Requirement
Using the listing below, report each line holding the string "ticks".

Source material
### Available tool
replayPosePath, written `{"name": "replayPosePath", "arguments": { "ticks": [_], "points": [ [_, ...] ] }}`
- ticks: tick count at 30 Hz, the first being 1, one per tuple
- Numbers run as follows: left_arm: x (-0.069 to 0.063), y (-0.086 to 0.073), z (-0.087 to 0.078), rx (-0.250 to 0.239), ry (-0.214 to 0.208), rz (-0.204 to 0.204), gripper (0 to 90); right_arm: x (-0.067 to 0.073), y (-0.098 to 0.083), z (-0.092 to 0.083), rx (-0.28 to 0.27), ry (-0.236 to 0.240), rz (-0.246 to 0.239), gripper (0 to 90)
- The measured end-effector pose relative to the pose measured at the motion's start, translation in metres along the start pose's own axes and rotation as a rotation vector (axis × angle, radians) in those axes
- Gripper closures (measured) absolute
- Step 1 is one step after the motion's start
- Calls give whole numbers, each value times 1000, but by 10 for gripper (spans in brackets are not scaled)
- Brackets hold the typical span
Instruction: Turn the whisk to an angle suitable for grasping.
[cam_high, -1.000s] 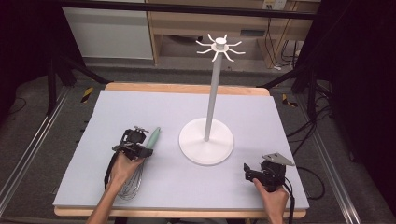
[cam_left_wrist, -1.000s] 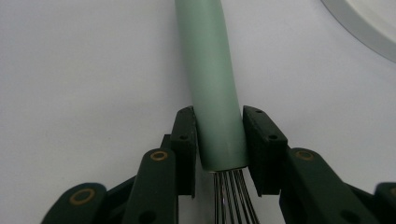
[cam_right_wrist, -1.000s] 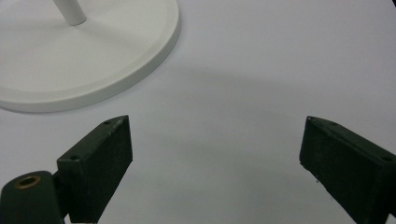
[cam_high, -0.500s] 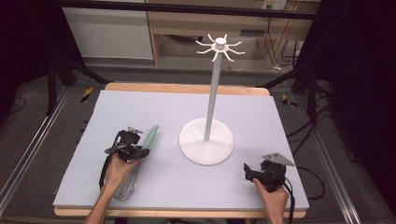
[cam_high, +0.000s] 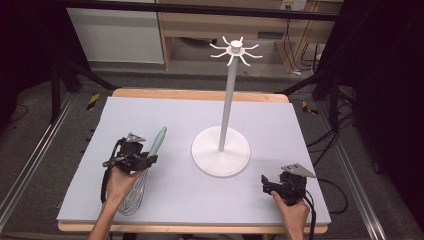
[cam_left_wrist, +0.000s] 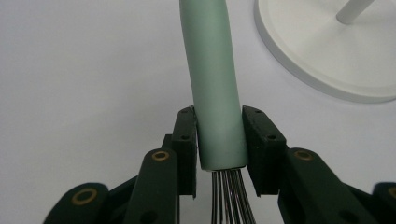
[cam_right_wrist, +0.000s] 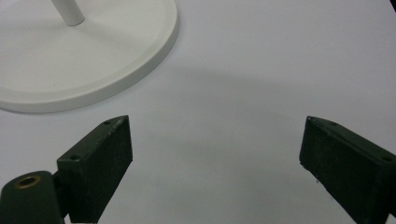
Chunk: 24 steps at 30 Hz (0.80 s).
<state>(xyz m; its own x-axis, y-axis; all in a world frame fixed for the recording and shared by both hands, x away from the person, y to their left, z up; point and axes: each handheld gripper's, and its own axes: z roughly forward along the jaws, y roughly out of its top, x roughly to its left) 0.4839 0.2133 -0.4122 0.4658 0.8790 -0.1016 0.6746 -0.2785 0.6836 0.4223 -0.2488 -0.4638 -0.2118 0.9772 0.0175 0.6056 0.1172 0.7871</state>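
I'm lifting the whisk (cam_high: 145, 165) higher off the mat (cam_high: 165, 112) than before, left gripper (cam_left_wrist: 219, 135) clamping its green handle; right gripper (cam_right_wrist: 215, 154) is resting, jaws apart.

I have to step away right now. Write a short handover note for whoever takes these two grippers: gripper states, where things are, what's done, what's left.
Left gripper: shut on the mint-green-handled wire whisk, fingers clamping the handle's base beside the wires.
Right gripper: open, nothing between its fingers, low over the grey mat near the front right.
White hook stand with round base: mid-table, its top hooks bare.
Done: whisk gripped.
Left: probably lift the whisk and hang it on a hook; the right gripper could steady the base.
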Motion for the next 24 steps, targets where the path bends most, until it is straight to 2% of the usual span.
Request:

Exercise solution
replayPosePath, written `{"name": "replayPosePath", "arguments": { "ticks": [_], "points": [ [_, ...] ] }}`
- ticks: tick count at 30 Hz, the first being 1, one per tuple

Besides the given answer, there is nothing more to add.